Here are some examples of how retailers are already leveraging these technologies to do away with the things shoppers can’t stand, and replace them with better experiences.

Creating Virtual Encounters: AR or VR can help overcome the hassle factor of shopping. Here’s one example: according to a McKinsey study, the average car buyer today visits 1.6 auto dealerships, down from five dealerships 10 years ago. Many call the experience boring, confrontational and bureaucratic, according to The Economist. But given how complicated cars are becoming, customers also want a knowledgeable person to talk them through all the features like entertainment systems, navigation services and automated parking. VR can bridge consumers’ seeming conflict between the desire for personal service and unwillingness to visit a store by enabling experiences virtually. For a car purchase, this might mean exploring the cockpit or taking a virtual test drive.

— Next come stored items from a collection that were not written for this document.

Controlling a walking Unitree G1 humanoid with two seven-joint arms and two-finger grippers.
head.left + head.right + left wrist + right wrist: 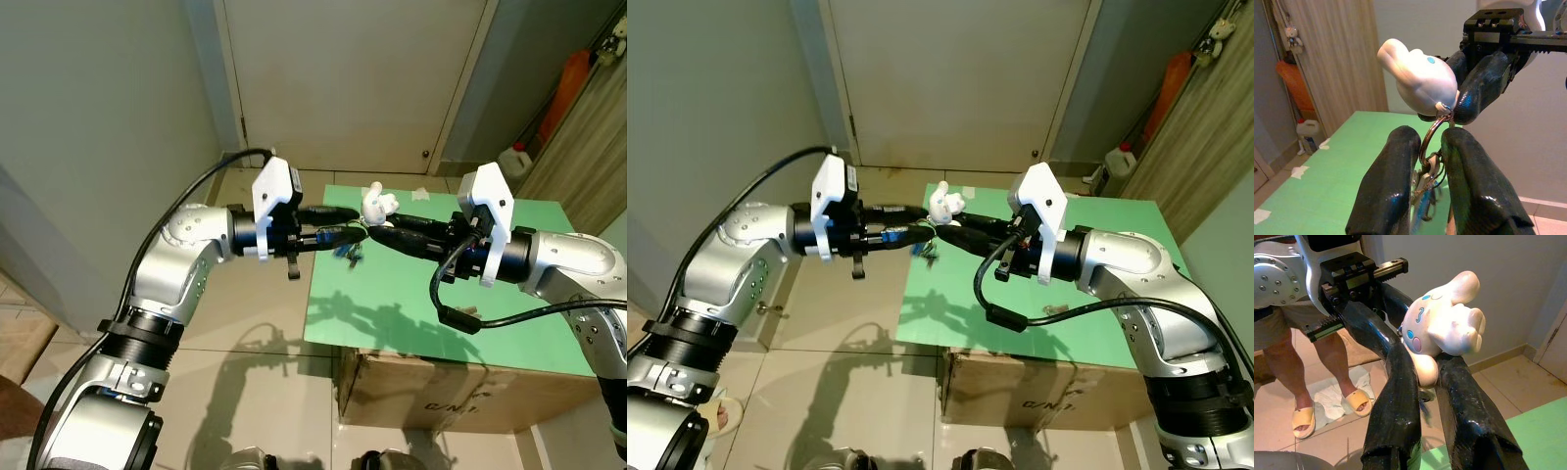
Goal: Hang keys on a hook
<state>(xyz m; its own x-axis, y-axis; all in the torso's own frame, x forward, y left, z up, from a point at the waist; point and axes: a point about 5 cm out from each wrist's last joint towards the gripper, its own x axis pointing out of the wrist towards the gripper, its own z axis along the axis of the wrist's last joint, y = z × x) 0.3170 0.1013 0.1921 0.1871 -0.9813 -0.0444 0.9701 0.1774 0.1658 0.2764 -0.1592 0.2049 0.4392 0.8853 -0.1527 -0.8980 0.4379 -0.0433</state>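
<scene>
A keychain hangs in the air between my two arms, over the near left corner of the green table (441, 304). It has a white cartoon dog figure (375, 203), a metal ring (1431, 139) and several keys (348, 250) dangling below. My left gripper (355, 225) comes in from the left and is shut on the ring. My right gripper (1425, 363) comes in from the right and is shut on the lower body of the figure (1442, 320). The two sets of fingertips nearly touch.
The green table sits on a cardboard box (441, 392). A closed door (343, 78) stands behind it. A white bottle (516, 159) and an orange object (563, 93) are at the back right. A person's legs in yellow slippers (1303, 377) stand behind my left arm.
</scene>
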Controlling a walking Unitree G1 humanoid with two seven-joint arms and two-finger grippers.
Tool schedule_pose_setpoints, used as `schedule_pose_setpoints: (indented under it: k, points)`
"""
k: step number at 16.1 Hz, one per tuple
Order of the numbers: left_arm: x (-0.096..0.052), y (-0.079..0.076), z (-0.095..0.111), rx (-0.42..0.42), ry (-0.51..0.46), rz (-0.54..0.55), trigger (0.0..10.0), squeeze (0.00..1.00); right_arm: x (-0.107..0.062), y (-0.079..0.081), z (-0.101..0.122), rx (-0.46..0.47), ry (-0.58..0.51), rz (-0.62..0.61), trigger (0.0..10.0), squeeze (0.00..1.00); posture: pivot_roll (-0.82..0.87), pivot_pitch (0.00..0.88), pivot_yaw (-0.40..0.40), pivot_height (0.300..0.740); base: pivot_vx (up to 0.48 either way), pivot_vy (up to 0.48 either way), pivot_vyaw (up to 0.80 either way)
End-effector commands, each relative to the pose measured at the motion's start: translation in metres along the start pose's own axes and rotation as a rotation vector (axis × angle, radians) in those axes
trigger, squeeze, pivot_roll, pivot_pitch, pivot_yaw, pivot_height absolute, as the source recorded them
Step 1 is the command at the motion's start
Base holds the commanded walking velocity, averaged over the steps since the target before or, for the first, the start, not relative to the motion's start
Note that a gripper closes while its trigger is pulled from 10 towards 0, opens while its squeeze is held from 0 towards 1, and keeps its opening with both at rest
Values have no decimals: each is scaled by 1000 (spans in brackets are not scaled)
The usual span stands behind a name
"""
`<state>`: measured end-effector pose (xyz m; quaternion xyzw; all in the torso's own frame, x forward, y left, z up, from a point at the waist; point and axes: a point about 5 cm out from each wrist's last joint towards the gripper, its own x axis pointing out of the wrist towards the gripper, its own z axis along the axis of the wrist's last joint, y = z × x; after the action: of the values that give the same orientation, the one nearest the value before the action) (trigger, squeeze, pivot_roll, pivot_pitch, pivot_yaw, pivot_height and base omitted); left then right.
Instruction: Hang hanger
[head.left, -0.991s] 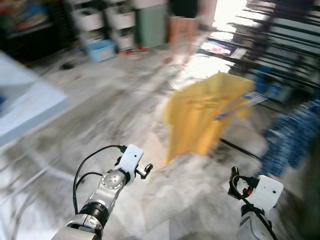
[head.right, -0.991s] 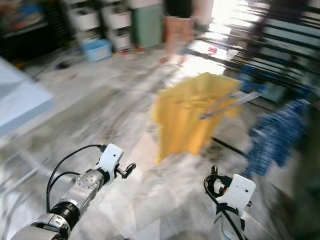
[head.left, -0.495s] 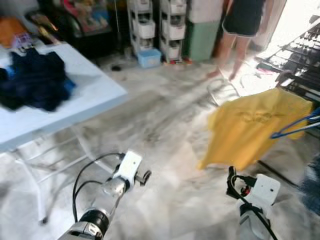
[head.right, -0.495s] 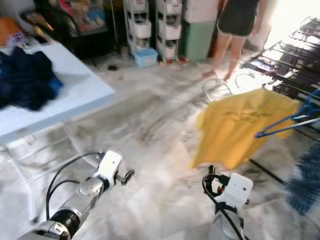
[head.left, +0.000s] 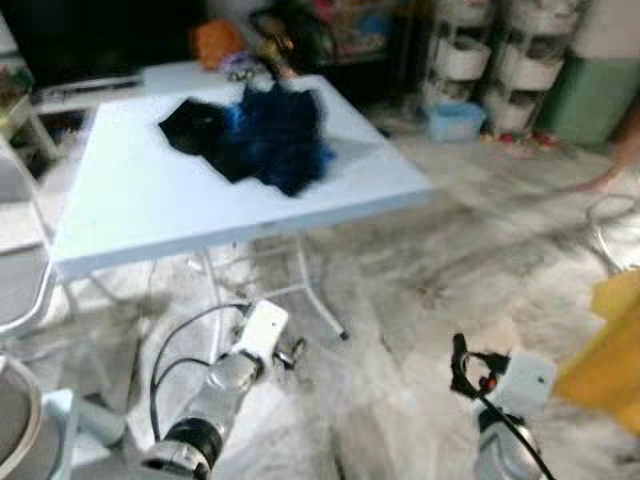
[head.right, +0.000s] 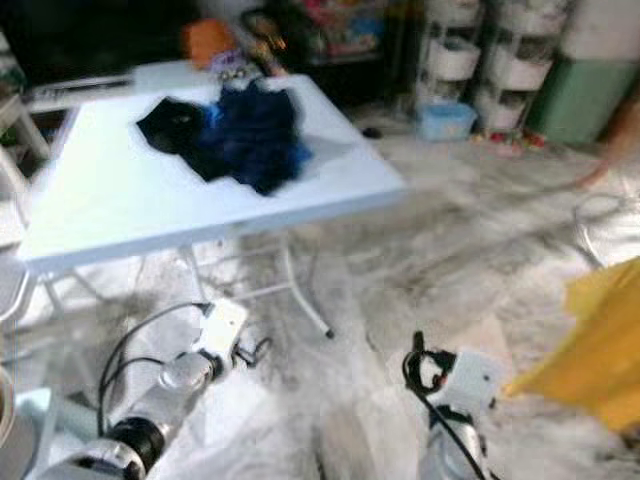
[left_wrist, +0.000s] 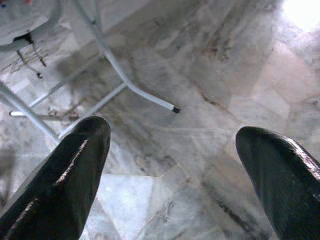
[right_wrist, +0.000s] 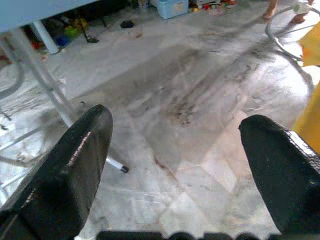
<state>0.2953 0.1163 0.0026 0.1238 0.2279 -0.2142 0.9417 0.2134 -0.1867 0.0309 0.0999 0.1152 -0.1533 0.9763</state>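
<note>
Head views: pale blue folding table (head.left: 150, 200) ahead and to the left, heaped with dark blue and black clothes (head.left: 265, 135); no hanger made out anywhere, so the task's thing cannot be placed. Yellow cloth (head.right: 600, 350) at the right edge, beyond the right gripper (head.left: 462, 360), probably a garment hung to dry. White tiered storage racks (head.left: 490, 60) and a small light blue box (head.left: 452, 120) far off past the table. Both silver arms held low and forward over grey marble floor (head.left: 440, 270), likely a carrying posture for walking, nothing in either

Left wrist view: left gripper (left_wrist: 172, 150) with black fingers (left_wrist: 65, 185) spread wide, nothing between them; beyond the gap, bare marble and a white tubular table leg (left_wrist: 125, 82) with a dark foot cap, well apart from the tips

Right wrist view: fingers (right_wrist: 70, 170) spread just as wide, empty; past the gap, stained marble, another white table leg (right_wrist: 47, 87) off one finger, a sliver of yellow cloth by the other

Judgement: between steps, probably heading to the table for more laundry
</note>
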Motion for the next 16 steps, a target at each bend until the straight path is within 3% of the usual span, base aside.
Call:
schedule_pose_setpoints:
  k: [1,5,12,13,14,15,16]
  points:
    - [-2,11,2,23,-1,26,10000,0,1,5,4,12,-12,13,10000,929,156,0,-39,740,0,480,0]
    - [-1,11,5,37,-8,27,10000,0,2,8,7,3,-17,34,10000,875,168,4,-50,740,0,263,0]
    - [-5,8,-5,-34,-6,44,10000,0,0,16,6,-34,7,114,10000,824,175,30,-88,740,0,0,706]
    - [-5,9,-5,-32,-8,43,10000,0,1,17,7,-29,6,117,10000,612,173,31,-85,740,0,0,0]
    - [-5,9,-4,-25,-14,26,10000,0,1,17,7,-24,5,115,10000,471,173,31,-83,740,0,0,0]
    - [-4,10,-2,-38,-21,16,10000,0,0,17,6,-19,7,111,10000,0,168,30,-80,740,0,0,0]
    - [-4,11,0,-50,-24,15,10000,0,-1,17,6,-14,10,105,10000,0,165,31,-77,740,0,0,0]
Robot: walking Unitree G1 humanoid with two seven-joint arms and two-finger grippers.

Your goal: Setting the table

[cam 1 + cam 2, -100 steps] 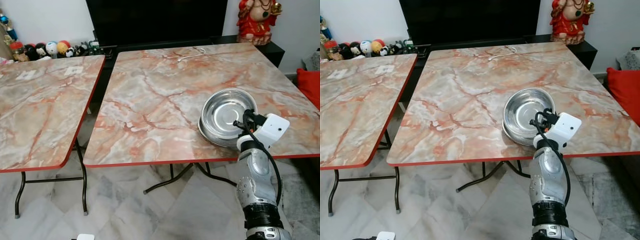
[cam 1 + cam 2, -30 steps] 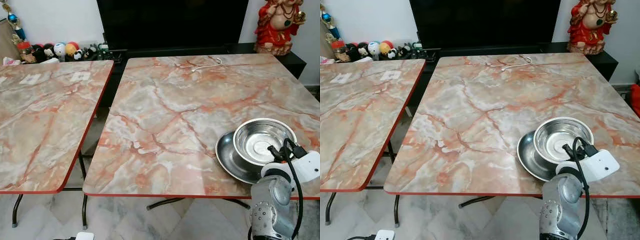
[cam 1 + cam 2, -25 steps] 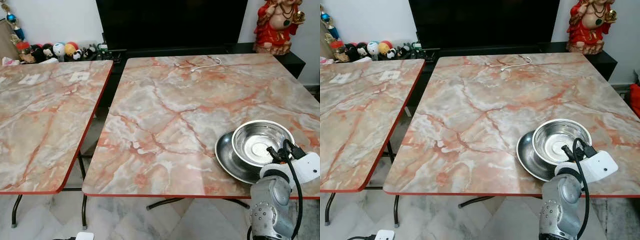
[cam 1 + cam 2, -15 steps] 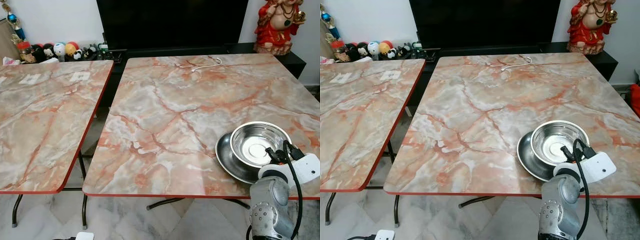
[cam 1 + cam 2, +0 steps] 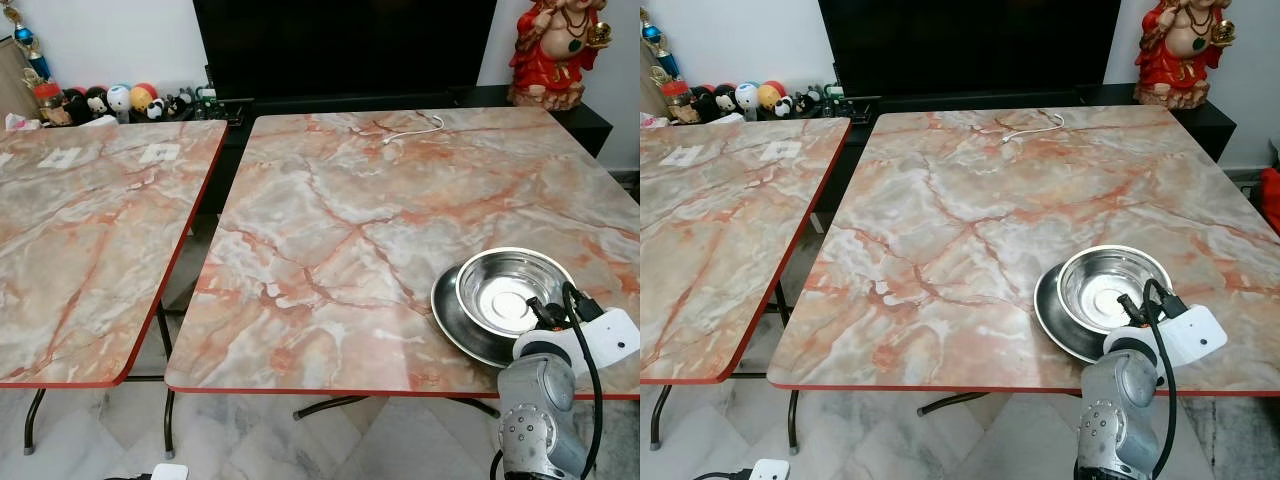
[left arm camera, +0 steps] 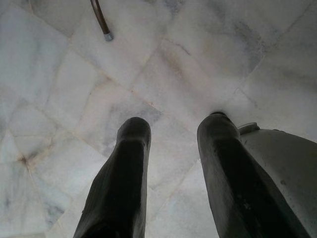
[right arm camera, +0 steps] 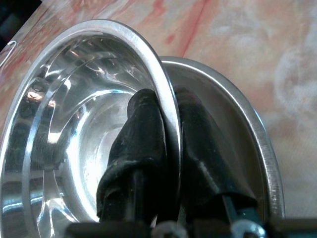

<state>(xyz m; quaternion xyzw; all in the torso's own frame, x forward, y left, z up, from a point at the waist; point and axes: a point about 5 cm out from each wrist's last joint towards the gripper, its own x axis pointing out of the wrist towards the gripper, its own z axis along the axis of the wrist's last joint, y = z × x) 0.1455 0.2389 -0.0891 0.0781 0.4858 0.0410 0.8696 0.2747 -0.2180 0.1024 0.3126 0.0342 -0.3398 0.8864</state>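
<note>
Right gripper (image 7: 166,148) is clamped on the near rim of the steel bowl (image 5: 505,290), which sits on the plate (image 5: 452,312) at the marble table's (image 5: 340,220) 5 o'clock corner; left gripper (image 6: 173,173) hangs apart over the floor.

this was a home living room. a large dark tv screen (image 5: 345,45) stood against the white wall. left of the screen sat a row of small toy figurines (image 5: 105,100); right of it, a red statue (image 5: 555,50). before the screen stood two marble-patterned folding tables (image 5: 330,230) on a marble tile floor (image 6: 198,59).
</note>
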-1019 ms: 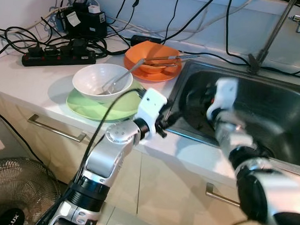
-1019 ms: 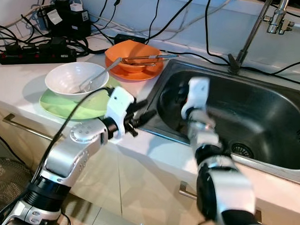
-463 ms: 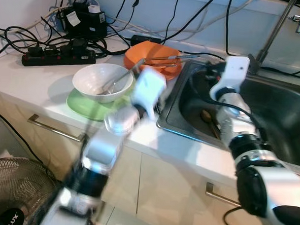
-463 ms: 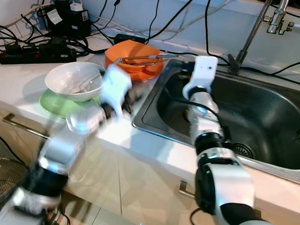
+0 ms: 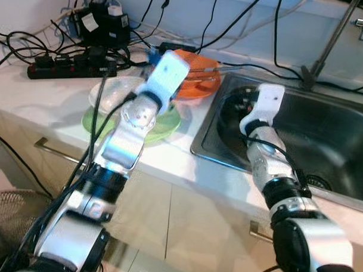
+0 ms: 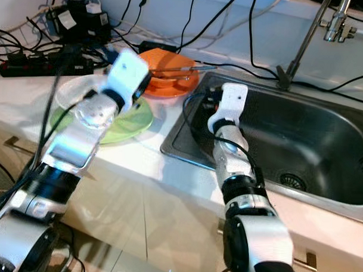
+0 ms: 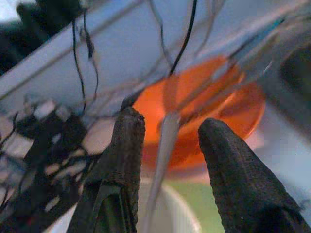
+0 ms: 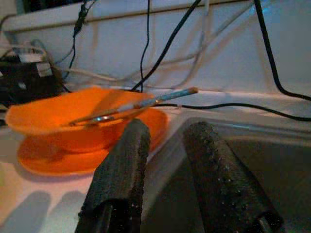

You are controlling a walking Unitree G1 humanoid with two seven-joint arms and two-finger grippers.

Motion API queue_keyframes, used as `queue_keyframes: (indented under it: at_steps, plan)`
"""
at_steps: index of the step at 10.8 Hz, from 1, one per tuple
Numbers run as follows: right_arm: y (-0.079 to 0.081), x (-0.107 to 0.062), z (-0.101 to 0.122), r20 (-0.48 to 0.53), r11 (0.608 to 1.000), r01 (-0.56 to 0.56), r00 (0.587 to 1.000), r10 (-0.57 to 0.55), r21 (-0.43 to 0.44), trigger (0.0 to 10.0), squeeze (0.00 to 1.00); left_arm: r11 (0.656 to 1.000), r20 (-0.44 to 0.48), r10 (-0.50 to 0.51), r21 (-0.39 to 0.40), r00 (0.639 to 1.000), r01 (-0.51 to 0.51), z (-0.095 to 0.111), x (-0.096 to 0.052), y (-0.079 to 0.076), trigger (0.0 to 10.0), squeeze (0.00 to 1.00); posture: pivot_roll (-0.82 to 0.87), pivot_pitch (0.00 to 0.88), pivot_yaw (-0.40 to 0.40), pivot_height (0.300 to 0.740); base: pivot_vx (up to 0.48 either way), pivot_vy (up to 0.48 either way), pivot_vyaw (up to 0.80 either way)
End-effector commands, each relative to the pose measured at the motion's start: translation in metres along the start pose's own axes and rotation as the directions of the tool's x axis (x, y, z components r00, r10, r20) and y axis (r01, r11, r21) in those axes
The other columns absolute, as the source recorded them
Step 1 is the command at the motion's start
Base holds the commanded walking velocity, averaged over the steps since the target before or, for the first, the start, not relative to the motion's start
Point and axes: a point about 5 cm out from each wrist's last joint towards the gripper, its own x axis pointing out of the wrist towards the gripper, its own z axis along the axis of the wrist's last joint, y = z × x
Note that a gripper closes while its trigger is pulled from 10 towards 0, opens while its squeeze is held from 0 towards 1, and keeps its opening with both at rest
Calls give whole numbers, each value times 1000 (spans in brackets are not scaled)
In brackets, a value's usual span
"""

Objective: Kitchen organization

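Reach step: left tool open, empty, straddling spoon handle over white bowl, frame centre-left. Right tool open, empty, at sink. Next: close on handle.

No readable text, brand, number or sign appears in any view. A black box at the back of the bench carries small white labels, but their print is too small and blurred to make out.
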Motion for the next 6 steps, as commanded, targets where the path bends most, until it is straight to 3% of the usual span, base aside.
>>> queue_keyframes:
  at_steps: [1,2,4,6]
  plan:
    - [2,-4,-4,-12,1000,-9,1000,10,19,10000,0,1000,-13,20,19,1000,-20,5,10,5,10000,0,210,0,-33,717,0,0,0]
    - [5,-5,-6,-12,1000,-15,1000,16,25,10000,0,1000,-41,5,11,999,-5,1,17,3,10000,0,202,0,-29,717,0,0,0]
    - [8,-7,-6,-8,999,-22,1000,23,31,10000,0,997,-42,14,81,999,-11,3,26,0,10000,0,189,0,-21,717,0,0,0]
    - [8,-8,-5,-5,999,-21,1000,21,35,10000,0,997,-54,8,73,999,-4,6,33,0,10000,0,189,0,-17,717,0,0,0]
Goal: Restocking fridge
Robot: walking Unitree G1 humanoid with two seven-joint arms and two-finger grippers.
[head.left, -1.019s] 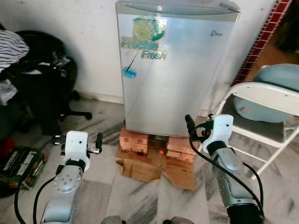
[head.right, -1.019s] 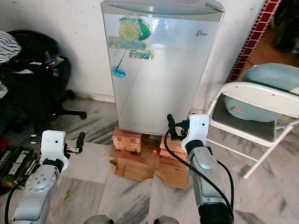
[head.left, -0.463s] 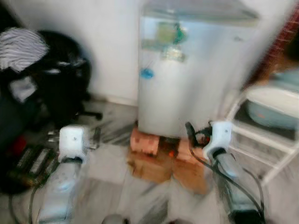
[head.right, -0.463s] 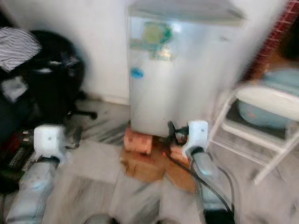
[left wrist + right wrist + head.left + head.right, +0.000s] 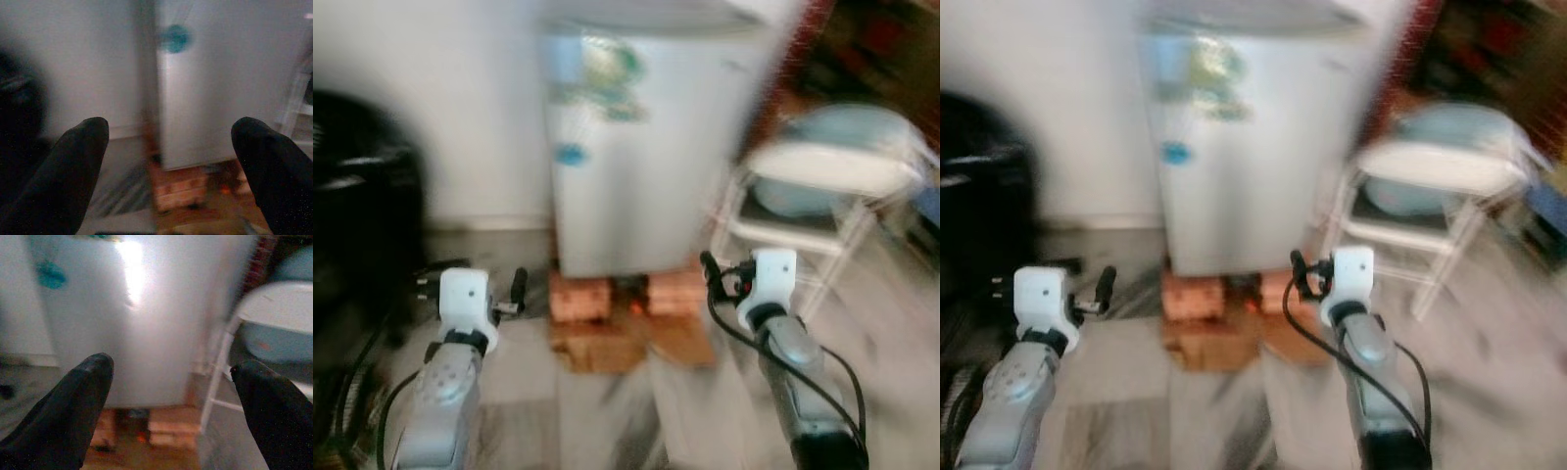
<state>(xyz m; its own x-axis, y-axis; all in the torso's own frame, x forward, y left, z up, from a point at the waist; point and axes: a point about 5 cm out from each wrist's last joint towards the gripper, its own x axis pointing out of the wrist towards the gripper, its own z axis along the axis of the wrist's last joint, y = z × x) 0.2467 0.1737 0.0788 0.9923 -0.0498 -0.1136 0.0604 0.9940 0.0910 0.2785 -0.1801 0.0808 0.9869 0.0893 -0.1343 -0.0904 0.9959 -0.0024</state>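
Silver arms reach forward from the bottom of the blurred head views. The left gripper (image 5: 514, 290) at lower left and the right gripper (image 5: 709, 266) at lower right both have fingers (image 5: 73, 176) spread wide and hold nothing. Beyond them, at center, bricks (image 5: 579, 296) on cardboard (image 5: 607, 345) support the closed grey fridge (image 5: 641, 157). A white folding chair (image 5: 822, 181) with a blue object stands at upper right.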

Testing or Trying on Merchandise: AR and VR can both be useful in helping consumers see products in context, such as a furniture buyer previewing how a couch would look in their living room. To overcome the stumbling block of consumers avoiding the possibility of overheated, poorly lit fitting rooms, Timberland unveiled a virtual fitting room using Kinect and digital signage technology that enables passersby to virtually try on every piece of clothing available in the store using hand gestures. Web and Facebook apps use a PC’s built-in cameras and AR to create a similar experience for home users.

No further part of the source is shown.